Monday, September 14th, 2009
After herding, the guard dog is perhaps one of the oldest canine professions. Traditionally, guard dogs were bred to watch over livestock, and chase down predators in the area. These dogs had to be fast, intelligent and strong. Molosser and Mastiff type breeds are broad terms which refer to large dogs bred by the ancient Greeks, Romans and Celts for the purposes of guarding territory and livestock. Many of today’s most effective guard dogs share a common ancestry in the Molosser and Mastiff, and retain their strong build, intelligence, and territorial instincts. It is important to consider that while many smaller dogs have strong territorial characteristics, they often make better watch dogs than guard dogs in that they might bark, but lack the strength and skill to effectively stop an intruder. A true guard dog can be trained to know when and how to attack and disarm an opponent.

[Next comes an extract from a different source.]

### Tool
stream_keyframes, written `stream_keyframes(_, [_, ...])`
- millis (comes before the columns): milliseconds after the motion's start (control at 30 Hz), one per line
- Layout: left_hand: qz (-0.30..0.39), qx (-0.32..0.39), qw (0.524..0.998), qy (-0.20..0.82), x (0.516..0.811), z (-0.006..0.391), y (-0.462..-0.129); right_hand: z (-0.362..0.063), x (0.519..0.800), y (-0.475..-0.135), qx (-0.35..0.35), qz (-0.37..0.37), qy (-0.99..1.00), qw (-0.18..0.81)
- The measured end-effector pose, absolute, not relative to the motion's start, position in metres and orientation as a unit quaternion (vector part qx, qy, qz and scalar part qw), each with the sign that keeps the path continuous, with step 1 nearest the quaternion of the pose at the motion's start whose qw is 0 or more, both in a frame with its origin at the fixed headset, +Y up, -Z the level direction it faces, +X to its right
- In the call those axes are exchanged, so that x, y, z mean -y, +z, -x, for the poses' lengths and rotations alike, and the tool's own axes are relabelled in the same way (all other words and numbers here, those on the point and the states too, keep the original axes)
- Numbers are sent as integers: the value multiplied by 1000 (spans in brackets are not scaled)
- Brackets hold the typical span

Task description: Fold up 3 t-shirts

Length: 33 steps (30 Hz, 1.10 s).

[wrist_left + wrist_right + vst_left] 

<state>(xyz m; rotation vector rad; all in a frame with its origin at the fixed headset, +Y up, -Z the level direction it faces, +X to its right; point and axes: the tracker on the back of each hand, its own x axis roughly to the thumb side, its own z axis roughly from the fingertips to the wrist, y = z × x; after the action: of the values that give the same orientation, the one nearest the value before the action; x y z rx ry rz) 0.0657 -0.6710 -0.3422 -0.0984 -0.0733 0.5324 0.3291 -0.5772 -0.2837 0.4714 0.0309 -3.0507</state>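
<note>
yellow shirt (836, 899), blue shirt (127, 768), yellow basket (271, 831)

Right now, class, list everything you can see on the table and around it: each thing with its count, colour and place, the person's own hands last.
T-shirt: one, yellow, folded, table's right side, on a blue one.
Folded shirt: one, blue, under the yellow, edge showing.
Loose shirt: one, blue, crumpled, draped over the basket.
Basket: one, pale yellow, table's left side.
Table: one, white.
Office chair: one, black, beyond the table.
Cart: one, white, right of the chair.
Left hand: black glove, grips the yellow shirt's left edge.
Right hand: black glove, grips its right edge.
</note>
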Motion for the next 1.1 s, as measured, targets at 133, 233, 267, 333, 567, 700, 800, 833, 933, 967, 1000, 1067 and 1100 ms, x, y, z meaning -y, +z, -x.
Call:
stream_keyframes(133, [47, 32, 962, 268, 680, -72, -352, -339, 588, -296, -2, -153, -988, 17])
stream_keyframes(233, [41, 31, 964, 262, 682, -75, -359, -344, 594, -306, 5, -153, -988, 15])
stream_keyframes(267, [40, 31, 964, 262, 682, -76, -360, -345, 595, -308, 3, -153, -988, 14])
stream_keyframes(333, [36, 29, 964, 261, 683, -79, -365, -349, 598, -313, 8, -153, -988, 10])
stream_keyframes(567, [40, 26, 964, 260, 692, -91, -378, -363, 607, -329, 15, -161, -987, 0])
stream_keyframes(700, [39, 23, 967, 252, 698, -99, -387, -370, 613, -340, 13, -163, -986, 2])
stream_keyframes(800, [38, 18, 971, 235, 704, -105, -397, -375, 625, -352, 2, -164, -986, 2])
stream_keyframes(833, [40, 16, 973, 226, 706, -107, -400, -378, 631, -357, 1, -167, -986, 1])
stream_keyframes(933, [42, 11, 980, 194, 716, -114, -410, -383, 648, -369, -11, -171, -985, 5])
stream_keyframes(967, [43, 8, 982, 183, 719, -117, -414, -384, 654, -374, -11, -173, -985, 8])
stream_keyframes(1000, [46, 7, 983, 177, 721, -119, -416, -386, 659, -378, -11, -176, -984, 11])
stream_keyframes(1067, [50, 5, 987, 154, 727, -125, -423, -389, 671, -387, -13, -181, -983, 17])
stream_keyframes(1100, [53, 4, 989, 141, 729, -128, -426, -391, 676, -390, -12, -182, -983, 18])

The ways in which dog breeds find their way into guarding roles is perhaps as varied as the breeds themselves. Some ancient breeds, such as the Rottweiler, were originally bred for herding, but adapted into guarding roles through the need to protect livestock. Others, such as the Tibetan Mastiff, were bred and trained to guard sacred religious locations for as long as history has recorded them. More modern breeds, such as the Doberman Pinscher, have been bred exclusively as guard dogs in the past century. Amazingly, other modern breeds who were bred as herding dogs, such as the German Shepherd, have adapted into a wide variety of other roles, including that of a guard dog, in only a few decades. Other breeds commonly used as guard dogs today include the Belgian Malinois, the American Bulldog, the Pit Bull Terrier, and the Bullmastiff.